Everything in the listing below should be repeated exactly.

────────

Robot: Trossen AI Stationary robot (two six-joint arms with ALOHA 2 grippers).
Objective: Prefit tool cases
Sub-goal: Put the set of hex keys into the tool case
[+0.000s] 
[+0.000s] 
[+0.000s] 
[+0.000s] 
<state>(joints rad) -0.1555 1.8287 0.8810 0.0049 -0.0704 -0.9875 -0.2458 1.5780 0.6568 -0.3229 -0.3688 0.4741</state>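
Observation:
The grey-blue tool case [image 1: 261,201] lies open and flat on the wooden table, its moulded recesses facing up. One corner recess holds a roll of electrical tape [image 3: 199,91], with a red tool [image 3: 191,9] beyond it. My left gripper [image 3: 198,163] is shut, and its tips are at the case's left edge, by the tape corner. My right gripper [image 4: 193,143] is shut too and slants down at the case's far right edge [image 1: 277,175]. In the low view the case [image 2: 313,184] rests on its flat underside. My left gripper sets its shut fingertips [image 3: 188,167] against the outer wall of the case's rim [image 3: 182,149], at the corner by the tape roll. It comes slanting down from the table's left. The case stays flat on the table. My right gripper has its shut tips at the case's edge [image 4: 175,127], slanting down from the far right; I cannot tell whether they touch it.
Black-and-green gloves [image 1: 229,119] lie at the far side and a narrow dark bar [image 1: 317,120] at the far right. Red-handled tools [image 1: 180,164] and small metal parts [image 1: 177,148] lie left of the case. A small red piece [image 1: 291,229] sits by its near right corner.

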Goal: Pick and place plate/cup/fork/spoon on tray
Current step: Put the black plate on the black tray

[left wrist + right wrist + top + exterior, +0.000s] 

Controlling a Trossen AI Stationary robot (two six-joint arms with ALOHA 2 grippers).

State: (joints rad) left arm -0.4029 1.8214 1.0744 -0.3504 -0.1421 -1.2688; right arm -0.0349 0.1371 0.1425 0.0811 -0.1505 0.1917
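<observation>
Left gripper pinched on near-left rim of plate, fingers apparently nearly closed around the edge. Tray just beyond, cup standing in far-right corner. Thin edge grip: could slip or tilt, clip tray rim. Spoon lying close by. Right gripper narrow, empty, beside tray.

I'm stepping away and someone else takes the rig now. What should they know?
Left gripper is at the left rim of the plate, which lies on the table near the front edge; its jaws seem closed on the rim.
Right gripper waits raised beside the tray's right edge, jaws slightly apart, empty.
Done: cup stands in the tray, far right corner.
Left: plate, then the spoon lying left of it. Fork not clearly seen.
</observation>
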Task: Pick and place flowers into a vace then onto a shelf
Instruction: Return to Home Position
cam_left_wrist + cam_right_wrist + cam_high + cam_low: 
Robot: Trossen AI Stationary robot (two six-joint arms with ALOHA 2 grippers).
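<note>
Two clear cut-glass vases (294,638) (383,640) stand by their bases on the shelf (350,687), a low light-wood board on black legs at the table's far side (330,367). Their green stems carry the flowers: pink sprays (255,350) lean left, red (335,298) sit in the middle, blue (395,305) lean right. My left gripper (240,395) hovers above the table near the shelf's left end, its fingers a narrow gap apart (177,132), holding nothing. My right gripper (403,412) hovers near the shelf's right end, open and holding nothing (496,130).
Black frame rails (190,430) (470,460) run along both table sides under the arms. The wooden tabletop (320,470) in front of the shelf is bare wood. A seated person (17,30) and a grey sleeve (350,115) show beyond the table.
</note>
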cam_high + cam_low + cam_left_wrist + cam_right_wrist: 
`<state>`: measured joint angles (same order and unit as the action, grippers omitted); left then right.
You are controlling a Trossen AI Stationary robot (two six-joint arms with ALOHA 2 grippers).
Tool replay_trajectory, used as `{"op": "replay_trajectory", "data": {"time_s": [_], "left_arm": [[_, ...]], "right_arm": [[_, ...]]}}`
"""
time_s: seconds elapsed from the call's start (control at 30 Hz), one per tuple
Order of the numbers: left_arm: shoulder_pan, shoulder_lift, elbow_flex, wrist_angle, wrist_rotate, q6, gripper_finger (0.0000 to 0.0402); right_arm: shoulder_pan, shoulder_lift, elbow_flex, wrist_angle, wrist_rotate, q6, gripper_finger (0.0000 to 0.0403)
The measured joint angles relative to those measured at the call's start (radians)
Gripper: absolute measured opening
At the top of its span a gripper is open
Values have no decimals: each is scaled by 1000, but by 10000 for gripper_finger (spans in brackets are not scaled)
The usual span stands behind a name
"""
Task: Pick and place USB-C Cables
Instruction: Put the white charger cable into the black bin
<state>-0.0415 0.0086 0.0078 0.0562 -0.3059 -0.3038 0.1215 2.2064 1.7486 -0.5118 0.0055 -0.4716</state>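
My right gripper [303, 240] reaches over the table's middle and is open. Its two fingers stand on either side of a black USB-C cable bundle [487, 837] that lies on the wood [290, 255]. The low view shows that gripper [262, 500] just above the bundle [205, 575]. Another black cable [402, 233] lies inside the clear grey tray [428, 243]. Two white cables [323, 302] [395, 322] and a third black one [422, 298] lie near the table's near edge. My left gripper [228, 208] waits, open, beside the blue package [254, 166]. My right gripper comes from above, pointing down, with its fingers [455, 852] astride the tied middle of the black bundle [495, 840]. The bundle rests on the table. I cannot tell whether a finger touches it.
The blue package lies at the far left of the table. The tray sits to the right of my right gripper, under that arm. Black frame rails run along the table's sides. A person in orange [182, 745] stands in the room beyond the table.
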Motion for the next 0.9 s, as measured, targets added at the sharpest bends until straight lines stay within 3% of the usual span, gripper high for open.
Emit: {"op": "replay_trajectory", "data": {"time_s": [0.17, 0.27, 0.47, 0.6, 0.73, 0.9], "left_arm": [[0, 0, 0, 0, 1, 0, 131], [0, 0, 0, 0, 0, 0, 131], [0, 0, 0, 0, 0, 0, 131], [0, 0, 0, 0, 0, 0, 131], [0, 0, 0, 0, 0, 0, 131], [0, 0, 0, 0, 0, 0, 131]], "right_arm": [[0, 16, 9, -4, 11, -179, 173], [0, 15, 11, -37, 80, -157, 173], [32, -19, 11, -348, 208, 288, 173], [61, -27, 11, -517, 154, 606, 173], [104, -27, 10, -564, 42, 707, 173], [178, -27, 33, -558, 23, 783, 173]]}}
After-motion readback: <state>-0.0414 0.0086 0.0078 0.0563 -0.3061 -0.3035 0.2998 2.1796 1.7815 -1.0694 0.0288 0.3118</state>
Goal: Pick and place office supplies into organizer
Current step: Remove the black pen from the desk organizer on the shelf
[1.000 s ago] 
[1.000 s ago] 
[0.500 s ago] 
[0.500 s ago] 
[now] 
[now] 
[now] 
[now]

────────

Exercise answer
Robot: Trossen AI Stationary robot (two six-joint arms with ALOHA 2 grippers).
Objective: Prefit tool cases
Sub-goal: Put the set of hex keys into the tool case
[+0.000s] 
[+0.000s] 
[+0.000s] 
[+0.000s] 
<state>(joints rad) -0.1555 1.8287 0.8810 0.0049 -0.0704 -0.9875 -0.2458 1.5780 0.6568 -0.3229 -0.3688 0.4741</state>
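Observation:
The grey-blue tool case [image 1: 261,201] lies open and flat on the wooden table, its moulded recesses facing up. One corner recess holds a roll of electrical tape [image 3: 199,91], with a red tool [image 3: 191,9] beyond it. My left gripper [image 3: 198,163] is shut, and its tips are at the case's left edge, by the tape corner. My right gripper [image 4: 193,143] is shut too and slants down at the case's far right edge [image 1: 277,175]. In the low view the case [image 2: 313,184] rests on its flat underside. My left gripper sets its shut fingertips [image 3: 188,167] against the outer wall of the case's rim [image 3: 182,149], at the corner by the tape roll. It comes slanting down from the table's left. The case stays flat on the table. My right gripper has its shut tips at the case's edge [image 4: 175,127], slanting down from the far right; I cannot tell whether they touch it.
Black-and-green gloves [image 1: 229,119] lie at the far side and a narrow dark bar [image 1: 317,120] at the far right. Red-handled tools [image 1: 180,164] and small metal parts [image 1: 177,148] lie left of the case. A small red piece [image 1: 291,229] sits by its near right corner.
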
Goal: Pick and place plate/cup/fork/spoon on tray
Current step: Put the black plate on the black tray

[left wrist + right wrist + top + exterior, +0.000s] 

Controlling a Trossen AI Stationary robot (two six-joint arms with ALOHA 2 grippers).

State: (joints rad) left arm -0.4029 1.8214 1.0744 -0.3504 -0.1421 -1.2688; right arm -0.0349 0.1371 0.1425 0.0811 -0.1505 0.1917
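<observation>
Left gripper pinched on near-left rim of plate, fingers apparently nearly closed around the edge. Tray just beyond, cup standing in far-right corner. Thin edge grip: could slip or tilt, clip tray rim. Spoon lying close by. Right gripper narrow, empty, beside tray.

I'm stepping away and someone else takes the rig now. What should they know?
Left gripper is at the left rim of the plate, which lies on the table near the front edge; its jaws seem closed on the rim.
Right gripper waits raised beside the tray's right edge, jaws slightly apart, empty.
Done: cup stands in the tray, far right corner.
Left: plate, then the spoon lying left of it. Fork not clearly seen.
</observation>
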Task: Pick and place flowers into a vace then onto a shelf
Instruction: Return to Home Position
cam_left_wrist + cam_right_wrist + cam_high + cam_low: 
Robot: Trossen AI Stationary robot (two six-joint arms with ALOHA 2 grippers).
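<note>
Two clear cut-glass vases (294,638) (383,640) stand by their bases on the shelf (350,687), a low light-wood board on black legs at the table's far side (330,367). Their green stems carry the flowers: pink sprays (255,350) lean left, red (335,298) sit in the middle, blue (395,305) lean right. My left gripper (240,395) hovers above the table near the shelf's left end, its fingers a narrow gap apart (177,132), holding nothing. My right gripper (403,412) hovers near the shelf's right end, open and holding nothing (496,130).
Black frame rails (190,430) (470,460) run along both table sides under the arms. The wooden tabletop (320,470) in front of the shelf is bare wood. A seated person (17,30) and a grey sleeve (350,115) show beyond the table.
</note>
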cam_high + cam_low + cam_left_wrist + cam_right_wrist: 
`<state>`: measured joint angles (same order and unit as the action, grippers omitted); left then right.
You are controlling a Trossen AI Stationary robot (two six-joint arms with ALOHA 2 grippers).
Tool replay_trajectory, used as `{"op": "replay_trajectory", "data": {"time_s": [_], "left_arm": [[_, ...]], "right_arm": [[_, ...]]}}`
"""
time_s: seconds elapsed from the call's start (control at 30 Hz), one per tuple
Order of the numbers: left_arm: shoulder_pan, shoulder_lift, elbow_flex, wrist_angle, wrist_rotate, q6, gripper_finger (0.0000 to 0.0402); right_arm: shoulder_pan, shoulder_lift, elbow_flex, wrist_angle, wrist_rotate, q6, gripper_finger (0.0000 to 0.0403)
The measured joint angles relative to those measured at the call's start (radians)
Gripper: absolute measured opening
At the top of its span a gripper is open
Values have no decimals: each is scaled by 1000, but by 10000 for gripper_finger (spans in brackets are not scaled)
The usual span stands behind a name
"""
Task: Pick and place USB-C Cables
Instruction: Put the white charger cable into the black bin
<state>-0.0415 0.0086 0.0078 0.0562 -0.3059 -0.3038 0.1215 2.2064 1.7486 -0.5118 0.0055 -0.4716</state>
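My right gripper [303, 240] reaches over the table's middle and is open. Its two fingers stand on either side of a black USB-C cable bundle [487, 837] that lies on the wood [290, 255]. The low view shows that gripper [262, 500] just above the bundle [205, 575]. Another black cable [402, 233] lies inside the clear grey tray [428, 243]. Two white cables [323, 302] [395, 322] and a third black one [422, 298] lie near the table's near edge. My left gripper [228, 208] waits, open, beside the blue package [254, 166]. My right gripper comes from above, pointing down, with its fingers [455, 852] astride the tied middle of the black bundle [495, 840]. The bundle rests on the table. I cannot tell whether a finger touches it.
The blue package lies at the far left of the table. The tray sits to the right of my right gripper, under that arm. Black frame rails run along the table's sides. A person in orange [182, 745] stands in the room beyond the table.
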Motion for the next 0.9 s, as measured, targets added at the sharpest bends until straight lines stay within 3% of the usual span, gripper high for open.
Emit: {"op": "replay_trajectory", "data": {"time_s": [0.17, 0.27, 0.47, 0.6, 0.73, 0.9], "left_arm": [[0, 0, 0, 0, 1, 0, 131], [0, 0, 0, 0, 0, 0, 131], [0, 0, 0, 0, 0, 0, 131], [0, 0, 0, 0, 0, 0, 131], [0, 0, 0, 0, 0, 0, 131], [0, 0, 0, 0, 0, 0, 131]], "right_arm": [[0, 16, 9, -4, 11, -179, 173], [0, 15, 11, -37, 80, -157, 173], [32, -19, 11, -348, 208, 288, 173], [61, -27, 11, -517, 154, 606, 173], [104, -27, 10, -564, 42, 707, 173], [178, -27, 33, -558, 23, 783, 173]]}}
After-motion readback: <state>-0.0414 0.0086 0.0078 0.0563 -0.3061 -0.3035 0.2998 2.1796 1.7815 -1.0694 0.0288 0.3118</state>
Goal: Pick and place office supplies into organizer
Current step: Remove the black pen from the desk organizer on the shelf
[1.000 s ago] 
[1.000 s ago] 
[0.500 s ago] 
[0.500 s ago] 
[now] 
[now] 
[now] 
[now]

The answer has been supplied in full.